I get that occasionally it's important to know the exact order, and this is where tighter rules and tooling can help. Rust wasn't designed to be an "everything is as explicit as possible" language. (Neither is C, for that matter, ever since compilers stopped paying attention to the "register" keyword…)
GC lets you write functions that return heap allocated values without worrying about who's responsible for freeing the result. That in turn leads to functional code over procedural, which in turn leads to simpler and easier understood code.
That is, it's less about order and more about bookkeeping. The ergonomics directly affect code quality.
Perhaps this is obvious to everyone else, but it isn't to me. Are you advocating explicitly dropping every variable I create? Like `init; use; drop;` explicitly where right now I essentially do `init; use;` and then there's an implicit drop when we exit scope?
You would be required to drop values that aren't moved elsewhere.

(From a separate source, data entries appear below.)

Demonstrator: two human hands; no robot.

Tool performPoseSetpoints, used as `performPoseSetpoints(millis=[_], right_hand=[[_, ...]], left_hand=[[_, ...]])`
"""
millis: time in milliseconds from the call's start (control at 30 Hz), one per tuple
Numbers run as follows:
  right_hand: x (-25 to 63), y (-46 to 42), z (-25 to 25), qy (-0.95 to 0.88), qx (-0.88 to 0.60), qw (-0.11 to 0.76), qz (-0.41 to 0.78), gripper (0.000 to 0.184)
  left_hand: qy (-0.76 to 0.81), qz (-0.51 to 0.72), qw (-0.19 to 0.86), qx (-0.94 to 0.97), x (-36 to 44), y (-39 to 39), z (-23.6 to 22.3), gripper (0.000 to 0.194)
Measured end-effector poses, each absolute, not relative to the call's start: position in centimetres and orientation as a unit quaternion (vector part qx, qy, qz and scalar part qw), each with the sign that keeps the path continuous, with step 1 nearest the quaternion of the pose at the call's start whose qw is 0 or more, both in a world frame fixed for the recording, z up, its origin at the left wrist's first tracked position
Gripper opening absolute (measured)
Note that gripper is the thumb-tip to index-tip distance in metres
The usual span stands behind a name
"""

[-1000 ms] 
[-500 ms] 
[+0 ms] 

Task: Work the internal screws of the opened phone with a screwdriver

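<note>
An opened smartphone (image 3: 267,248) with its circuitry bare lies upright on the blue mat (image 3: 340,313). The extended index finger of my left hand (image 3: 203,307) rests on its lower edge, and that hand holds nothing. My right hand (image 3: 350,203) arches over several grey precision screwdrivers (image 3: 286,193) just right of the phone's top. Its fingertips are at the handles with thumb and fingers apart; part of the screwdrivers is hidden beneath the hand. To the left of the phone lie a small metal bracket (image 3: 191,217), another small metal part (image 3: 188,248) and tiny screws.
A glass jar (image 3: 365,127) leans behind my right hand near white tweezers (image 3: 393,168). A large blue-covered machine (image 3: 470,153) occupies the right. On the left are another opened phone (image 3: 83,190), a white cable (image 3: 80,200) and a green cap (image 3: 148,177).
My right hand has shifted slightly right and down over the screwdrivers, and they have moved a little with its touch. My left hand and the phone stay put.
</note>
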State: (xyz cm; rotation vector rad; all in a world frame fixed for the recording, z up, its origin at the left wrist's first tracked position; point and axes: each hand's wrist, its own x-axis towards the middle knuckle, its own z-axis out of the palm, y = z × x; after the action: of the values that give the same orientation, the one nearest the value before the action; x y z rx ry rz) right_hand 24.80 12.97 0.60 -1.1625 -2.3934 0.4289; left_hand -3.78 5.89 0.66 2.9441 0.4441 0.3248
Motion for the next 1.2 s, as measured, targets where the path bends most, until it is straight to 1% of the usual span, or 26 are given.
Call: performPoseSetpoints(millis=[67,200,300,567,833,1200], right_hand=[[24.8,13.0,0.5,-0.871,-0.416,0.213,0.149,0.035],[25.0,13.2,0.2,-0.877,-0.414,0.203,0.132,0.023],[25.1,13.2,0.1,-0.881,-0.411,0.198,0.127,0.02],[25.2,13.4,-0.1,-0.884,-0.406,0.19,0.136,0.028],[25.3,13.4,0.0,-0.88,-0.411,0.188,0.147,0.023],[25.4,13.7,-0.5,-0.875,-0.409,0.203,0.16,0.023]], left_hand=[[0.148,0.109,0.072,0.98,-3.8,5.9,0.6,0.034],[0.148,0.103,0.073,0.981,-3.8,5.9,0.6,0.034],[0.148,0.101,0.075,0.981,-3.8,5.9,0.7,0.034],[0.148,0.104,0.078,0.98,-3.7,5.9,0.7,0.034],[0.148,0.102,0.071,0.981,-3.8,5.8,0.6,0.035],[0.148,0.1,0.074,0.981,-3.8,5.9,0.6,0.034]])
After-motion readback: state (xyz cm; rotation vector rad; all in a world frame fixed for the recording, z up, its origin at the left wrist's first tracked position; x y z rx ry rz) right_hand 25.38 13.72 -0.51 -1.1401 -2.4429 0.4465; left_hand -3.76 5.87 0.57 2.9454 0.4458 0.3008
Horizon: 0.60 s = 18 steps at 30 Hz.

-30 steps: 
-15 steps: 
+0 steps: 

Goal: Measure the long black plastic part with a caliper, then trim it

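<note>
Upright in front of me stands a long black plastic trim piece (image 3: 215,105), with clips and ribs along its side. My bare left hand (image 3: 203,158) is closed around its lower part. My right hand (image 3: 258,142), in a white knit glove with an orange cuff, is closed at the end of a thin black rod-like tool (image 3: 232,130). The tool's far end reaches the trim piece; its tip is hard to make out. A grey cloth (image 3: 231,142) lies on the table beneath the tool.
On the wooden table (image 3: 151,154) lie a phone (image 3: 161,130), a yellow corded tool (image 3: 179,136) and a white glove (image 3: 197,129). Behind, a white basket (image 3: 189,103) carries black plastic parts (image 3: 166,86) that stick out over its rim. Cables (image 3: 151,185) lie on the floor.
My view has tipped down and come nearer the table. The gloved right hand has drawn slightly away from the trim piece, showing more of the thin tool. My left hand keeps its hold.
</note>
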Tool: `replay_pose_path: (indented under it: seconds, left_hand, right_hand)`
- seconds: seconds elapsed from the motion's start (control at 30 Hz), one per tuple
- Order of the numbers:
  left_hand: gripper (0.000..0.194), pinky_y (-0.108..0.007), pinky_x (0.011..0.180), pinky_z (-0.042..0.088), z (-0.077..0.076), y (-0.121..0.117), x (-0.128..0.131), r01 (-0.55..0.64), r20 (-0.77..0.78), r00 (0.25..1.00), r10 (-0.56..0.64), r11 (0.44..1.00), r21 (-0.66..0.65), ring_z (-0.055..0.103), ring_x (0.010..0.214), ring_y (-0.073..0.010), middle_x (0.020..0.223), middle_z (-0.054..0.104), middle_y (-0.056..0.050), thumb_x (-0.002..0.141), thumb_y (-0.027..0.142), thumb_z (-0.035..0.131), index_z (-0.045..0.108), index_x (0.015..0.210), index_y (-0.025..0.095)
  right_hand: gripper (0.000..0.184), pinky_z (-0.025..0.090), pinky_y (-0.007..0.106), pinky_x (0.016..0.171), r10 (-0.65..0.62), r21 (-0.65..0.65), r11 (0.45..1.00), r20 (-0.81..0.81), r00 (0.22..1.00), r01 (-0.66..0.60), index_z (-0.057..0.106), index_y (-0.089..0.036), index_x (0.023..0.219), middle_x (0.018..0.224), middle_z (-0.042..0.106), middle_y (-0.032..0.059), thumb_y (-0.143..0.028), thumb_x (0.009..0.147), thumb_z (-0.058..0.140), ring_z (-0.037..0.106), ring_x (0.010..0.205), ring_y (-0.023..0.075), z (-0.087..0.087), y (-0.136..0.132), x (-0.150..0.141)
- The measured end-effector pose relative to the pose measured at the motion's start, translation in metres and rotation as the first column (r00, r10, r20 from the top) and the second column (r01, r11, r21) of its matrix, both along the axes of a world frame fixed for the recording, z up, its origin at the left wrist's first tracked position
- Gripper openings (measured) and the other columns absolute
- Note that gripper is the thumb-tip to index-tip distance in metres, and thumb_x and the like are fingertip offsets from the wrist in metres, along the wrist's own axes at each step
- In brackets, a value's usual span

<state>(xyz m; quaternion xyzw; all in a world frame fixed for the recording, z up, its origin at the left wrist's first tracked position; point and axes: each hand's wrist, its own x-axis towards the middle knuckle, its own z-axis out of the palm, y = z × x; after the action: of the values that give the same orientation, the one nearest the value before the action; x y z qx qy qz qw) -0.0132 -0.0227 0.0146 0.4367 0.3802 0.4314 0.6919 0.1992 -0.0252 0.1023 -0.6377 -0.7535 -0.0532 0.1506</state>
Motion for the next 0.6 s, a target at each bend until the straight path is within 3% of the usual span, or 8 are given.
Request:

Currently Rust has a one-bit reference count which dynamically tracks which values need to be dropped. Linear types would transform this into a static property that the compiler checks.
Part of the pain would come from conditionals:
if something {
func(val1);
} else {
func(val2);
}
This would be disallowed because the liveness of val1 and val2 can't be statically known after the conditional.
If "val1" and "val2" are really things that have to be used exactly once, then the above code is already in error (unless they are provably the same object), and a compiler with linear types will correctly complain about it.
This is indeed "pain", but of a good kind (at least it if the error message is decent).
I admit there are harder cases:
if(foo)
func(val1)
else
func(val2)
... do something that doesn't change foo or use val1, val2
...
if(!foo)
func(val1)
else
func(val2)
Is correct, if strange, code which I assume is hard for a compiler to understand. But then it is hard for humans too.
I guess it is only for ones with nontrivial destructors.
That makes the "trivialness" of a destructor part of the interface, which is a price. But then from my experience in C++, we pay that price anyway, because to have any sort of assurance about what you are doing, you need some clue about what the destructor does.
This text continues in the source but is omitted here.